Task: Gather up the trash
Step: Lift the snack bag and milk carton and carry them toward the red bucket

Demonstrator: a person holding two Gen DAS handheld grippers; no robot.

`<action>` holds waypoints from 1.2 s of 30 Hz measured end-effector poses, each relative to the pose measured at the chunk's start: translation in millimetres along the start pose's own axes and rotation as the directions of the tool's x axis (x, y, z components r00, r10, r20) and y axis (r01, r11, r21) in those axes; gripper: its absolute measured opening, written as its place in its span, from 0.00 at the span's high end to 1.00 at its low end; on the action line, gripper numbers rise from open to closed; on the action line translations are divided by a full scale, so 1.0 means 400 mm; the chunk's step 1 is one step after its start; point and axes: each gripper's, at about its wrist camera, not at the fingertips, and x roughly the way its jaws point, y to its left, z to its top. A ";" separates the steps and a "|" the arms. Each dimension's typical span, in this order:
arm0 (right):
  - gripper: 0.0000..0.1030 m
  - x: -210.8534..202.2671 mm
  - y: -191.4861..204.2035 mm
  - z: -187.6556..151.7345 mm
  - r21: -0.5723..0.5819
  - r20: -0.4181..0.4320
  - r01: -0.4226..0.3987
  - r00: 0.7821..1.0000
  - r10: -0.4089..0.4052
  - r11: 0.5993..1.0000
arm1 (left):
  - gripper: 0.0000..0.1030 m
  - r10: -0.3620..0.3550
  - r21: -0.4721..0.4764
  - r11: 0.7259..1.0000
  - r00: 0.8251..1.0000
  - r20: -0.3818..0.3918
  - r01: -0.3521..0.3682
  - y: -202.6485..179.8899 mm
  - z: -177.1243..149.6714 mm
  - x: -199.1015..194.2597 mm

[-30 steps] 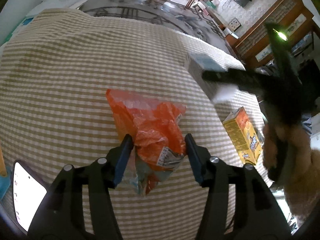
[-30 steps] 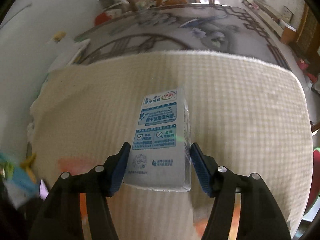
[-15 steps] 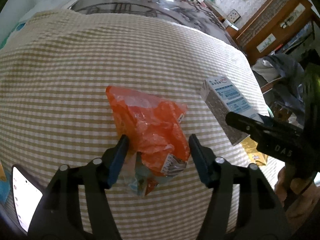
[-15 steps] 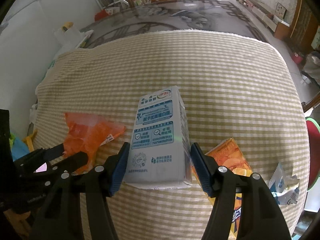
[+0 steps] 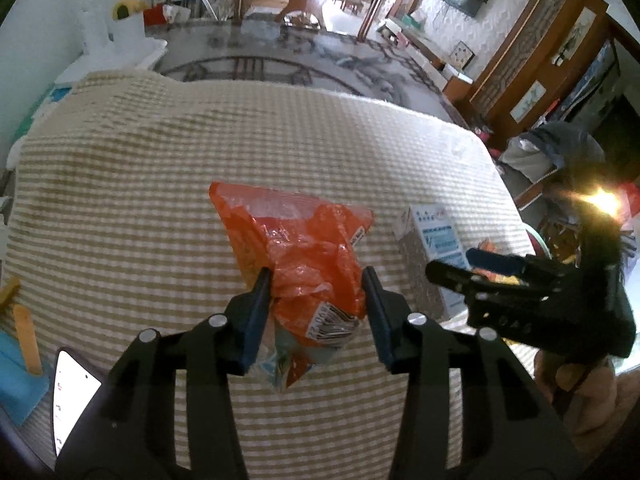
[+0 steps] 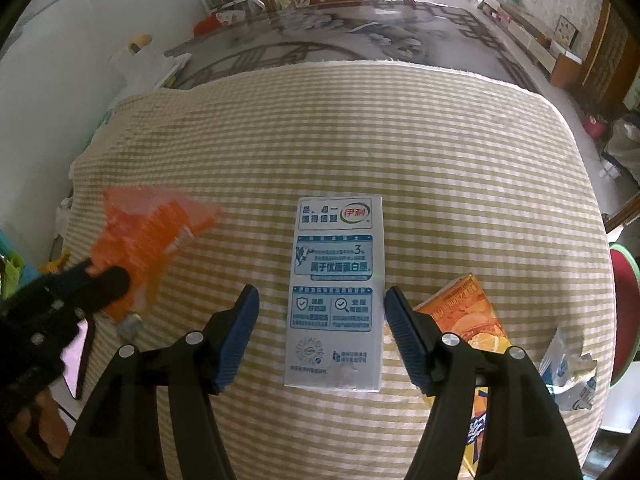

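A: Where does the trash sit?
B: On the checked tabletop (image 6: 400, 140): an orange wrapper (image 5: 304, 248) at the left, a white milk carton (image 6: 336, 292) lying flat at centre, an orange juice box (image 6: 468, 320) near right.
A: And the hand-held grippers?
B: The left hand-held gripper (image 5: 316, 296), angled down, is closing on the wrapper, pads touching it. The right hand-held gripper (image 6: 320, 320) straddles the carton, jaws apart, not touching.

"3%" on white milk carton (image 6: 335, 288)
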 end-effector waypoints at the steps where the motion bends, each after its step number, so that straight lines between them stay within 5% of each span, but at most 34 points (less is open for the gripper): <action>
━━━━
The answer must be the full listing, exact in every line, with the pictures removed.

# RESPONSE TO THIS EXERCISE:
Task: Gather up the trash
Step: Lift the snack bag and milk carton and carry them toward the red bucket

Demonstrator: a person holding two Gen DAS handheld grippers; no robot.

`<action>` holds waypoints from 1.2 s of 30 Hz measured end-effector poses, each relative to the pose measured at the chunk's start: translation in millimetres along the start pose's own axes and rotation as the directions of the tool's x axis (x, y, z components r00, r10, r20) and y axis (r01, r11, r21) in those axes; gripper: its absolute measured opening, written as its place in its span, from 0.00 at the span's high end to 1.00 at its low end; on the action line, gripper numbers rise from open to closed; on the action line translations are divided by a full scale, so 1.0 means 400 mm; the chunk's step 1 is one step after its start; point and axes: each gripper's, at about its wrist camera, not at the fingertips, and x roughly the way its jaws point, y to its left, z to its top. A ";" separates the steps and a "|" the arms. Each dimension's typical span, in this order:
arm0 (right):
  - gripper: 0.0000..0.1030 m
  - x: -210.8534..202.2671 mm
  - y: -191.4861..204.2035 mm
  - z: -187.6556..151.7345 mm
  - r21: -0.5723..0.5819
  - r20: -0.4181..0.4320
  - r01: -0.4226..0.3987
  - r00: 0.7821..1.0000
  - r10: -0.4089..0.4052
  - r11: 0.5993..1.0000
arm1 (left):
  - gripper: 0.0000..0.1030 m
  - r10: -0.3620..0.3550
  - r21: -0.4721..0.4764
  - r11: 0.7259..1.0000
  - r00: 0.8251..1.0000
  - r20: -0.3818..0.3918
  - r01: -0.3521..0.3682
  - y: -202.6485..179.8899 mm
  - z: -177.1243..149.6714 mm
  - x: -199.1015..194.2597 mm

[-30 steps] 
[-30 steps] 
[-15 steps] 
[-15 steps] 
[+0 steps] 
[+0 steps] 

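A: Where does the trash sit?
B: On the checked tabletop (image 6: 400, 140): an orange wrapper (image 5: 304, 248) at the left, a white milk carton (image 6: 336, 292) lying flat at centre, an orange juice box (image 6: 468, 320) near right.
A: And the hand-held grippers?
B: The left hand-held gripper (image 5: 316, 296), angled down, is closing on the wrapper, pads touching it. The right hand-held gripper (image 6: 320, 320) straddles the carton, jaws apart, not touching.

"3%" on white milk carton (image 6: 335, 288)
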 end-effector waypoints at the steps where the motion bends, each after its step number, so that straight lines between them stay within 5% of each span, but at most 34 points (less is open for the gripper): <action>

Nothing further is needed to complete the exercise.